*TASK BRIEF*. Please output the data below exactly as given, starting at its first line and stopping after the line that contains "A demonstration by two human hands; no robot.".

◇ ◇ ◇

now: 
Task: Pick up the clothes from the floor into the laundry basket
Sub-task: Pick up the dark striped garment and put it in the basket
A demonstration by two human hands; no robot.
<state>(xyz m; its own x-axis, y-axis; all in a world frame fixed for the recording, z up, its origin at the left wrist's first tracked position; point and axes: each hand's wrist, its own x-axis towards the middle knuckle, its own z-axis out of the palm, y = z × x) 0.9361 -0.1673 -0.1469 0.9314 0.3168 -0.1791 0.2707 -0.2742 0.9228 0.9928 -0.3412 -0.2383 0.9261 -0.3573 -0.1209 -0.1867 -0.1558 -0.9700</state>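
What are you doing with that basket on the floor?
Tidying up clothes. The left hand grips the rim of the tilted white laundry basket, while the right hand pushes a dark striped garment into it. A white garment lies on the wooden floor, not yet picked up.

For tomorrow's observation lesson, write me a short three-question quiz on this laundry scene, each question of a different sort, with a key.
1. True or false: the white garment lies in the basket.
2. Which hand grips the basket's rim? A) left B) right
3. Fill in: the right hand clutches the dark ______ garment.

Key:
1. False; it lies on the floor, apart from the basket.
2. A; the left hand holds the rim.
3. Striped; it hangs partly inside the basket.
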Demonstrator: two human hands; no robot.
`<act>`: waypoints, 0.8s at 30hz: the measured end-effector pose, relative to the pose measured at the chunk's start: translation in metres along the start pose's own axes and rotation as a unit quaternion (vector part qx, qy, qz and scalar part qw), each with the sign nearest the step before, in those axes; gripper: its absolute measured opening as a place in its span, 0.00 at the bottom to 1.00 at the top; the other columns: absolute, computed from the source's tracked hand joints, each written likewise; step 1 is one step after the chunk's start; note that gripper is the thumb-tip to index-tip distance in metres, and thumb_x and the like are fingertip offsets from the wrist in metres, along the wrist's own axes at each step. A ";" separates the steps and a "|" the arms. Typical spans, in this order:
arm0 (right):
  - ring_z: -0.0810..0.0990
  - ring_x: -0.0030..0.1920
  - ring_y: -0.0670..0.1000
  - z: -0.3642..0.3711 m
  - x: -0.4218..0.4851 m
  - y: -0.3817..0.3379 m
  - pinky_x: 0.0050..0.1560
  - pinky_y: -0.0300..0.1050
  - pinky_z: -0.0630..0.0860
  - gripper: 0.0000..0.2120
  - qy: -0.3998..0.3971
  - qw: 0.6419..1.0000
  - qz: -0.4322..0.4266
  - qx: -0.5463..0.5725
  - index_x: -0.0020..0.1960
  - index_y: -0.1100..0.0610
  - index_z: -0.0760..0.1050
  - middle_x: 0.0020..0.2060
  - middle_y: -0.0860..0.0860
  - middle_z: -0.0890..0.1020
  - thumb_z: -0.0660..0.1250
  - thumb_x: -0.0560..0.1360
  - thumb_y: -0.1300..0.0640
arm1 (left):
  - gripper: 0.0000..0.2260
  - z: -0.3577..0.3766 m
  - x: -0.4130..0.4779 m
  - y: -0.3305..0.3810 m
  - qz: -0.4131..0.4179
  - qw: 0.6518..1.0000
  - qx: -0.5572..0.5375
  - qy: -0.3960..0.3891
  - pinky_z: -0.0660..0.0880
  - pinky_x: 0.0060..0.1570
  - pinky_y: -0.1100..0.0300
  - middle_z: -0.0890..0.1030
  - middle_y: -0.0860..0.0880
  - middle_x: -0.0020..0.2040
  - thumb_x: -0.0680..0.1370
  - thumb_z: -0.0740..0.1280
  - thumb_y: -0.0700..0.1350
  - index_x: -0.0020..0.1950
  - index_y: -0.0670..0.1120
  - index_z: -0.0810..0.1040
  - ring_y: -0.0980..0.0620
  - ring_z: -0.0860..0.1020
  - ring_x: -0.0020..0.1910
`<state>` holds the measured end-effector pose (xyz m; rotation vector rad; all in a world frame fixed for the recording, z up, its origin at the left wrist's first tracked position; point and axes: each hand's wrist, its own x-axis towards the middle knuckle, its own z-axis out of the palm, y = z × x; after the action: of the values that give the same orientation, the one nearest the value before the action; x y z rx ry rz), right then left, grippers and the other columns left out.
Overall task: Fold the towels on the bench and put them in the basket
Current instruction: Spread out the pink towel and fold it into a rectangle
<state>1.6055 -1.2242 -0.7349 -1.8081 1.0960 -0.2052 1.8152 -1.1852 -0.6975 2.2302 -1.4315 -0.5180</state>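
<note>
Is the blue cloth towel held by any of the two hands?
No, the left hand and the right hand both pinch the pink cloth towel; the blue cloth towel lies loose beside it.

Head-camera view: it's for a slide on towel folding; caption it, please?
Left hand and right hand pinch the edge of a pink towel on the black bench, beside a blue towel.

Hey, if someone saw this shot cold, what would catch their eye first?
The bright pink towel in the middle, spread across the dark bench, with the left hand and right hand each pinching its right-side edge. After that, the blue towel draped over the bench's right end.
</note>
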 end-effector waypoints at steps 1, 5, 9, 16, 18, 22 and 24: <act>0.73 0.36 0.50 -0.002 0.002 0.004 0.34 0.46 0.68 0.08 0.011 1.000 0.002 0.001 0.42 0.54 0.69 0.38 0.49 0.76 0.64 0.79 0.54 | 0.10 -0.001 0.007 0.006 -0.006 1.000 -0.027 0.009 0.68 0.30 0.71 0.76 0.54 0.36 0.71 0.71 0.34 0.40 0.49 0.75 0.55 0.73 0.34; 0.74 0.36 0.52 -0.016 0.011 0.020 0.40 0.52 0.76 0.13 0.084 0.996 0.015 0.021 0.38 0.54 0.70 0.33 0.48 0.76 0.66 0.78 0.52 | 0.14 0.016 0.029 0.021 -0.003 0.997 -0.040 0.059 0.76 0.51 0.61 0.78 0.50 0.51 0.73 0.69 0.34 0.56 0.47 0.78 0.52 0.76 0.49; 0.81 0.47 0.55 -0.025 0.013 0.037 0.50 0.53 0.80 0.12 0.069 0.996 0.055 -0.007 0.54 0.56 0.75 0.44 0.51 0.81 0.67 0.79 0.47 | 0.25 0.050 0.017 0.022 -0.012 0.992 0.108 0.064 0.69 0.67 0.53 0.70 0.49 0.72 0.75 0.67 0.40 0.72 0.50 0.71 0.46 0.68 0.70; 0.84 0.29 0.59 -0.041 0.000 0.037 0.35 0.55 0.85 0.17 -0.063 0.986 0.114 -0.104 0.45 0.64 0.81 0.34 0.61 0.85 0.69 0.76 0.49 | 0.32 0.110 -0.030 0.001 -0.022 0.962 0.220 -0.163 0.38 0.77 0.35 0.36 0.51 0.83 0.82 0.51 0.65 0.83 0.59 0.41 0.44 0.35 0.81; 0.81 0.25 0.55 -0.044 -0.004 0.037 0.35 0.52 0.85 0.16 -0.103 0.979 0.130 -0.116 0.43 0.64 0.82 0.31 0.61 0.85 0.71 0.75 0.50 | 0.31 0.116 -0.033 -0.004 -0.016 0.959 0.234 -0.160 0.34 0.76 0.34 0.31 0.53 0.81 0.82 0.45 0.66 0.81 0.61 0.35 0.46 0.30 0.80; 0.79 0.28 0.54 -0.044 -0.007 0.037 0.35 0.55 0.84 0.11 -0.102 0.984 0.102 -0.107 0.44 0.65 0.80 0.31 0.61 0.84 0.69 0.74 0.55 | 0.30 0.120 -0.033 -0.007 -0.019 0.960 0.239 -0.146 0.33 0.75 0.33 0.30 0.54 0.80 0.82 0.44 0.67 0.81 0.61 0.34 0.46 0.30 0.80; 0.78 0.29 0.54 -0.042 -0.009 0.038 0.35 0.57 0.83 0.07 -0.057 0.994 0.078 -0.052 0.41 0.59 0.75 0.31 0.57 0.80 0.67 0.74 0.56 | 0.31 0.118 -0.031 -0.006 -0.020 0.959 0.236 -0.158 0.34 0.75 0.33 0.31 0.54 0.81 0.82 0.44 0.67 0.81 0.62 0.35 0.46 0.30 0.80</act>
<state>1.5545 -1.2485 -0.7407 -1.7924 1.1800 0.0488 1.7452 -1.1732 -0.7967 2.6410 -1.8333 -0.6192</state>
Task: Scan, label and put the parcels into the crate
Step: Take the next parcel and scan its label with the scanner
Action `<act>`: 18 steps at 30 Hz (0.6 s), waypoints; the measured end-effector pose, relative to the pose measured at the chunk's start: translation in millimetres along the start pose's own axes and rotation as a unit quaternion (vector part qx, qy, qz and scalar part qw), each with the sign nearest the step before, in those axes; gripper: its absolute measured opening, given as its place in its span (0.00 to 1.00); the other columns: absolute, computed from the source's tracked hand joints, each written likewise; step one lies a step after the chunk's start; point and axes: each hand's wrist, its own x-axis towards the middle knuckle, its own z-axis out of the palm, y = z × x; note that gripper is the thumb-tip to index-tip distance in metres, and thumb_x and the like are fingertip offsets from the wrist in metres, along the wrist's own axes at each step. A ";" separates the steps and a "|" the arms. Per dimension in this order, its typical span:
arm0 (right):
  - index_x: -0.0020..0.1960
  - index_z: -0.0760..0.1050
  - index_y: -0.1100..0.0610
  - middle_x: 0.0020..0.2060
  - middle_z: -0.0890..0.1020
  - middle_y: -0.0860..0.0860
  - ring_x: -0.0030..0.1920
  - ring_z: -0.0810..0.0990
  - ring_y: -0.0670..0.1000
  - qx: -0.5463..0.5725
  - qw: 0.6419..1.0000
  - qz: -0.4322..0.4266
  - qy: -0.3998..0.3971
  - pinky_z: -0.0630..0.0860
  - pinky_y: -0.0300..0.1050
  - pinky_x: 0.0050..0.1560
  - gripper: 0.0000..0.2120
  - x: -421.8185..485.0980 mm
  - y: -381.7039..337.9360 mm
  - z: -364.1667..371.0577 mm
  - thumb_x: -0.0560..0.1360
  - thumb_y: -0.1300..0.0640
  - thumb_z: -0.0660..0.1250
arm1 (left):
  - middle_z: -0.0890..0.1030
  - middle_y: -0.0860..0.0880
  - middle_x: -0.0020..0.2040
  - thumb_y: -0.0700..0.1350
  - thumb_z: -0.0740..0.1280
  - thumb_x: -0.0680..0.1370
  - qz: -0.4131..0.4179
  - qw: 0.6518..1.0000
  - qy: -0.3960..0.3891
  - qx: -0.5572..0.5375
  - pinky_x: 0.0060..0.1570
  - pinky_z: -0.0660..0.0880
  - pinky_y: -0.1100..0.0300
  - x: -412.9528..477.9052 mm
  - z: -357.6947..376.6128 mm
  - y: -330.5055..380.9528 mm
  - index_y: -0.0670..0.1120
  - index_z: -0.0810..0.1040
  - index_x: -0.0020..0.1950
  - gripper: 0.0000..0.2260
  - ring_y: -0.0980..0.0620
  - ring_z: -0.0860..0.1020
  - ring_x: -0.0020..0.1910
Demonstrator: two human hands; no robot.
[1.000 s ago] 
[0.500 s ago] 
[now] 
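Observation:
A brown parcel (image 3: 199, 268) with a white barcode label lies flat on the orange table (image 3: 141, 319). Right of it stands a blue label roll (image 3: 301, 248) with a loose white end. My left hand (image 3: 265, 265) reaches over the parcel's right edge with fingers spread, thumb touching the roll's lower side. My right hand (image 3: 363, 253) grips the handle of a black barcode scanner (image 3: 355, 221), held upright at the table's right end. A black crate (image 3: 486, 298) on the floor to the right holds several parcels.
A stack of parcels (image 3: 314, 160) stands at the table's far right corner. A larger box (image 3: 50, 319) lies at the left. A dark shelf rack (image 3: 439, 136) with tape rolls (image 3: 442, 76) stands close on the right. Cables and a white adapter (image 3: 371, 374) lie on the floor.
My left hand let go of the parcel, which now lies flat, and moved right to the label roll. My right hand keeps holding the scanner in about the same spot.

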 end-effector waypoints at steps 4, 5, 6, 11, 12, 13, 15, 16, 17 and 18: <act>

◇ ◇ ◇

*ANSWER TO THE PROBLEM*.
now: 
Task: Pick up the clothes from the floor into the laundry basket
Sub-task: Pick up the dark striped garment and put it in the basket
A demonstration by two human hands; no robot.

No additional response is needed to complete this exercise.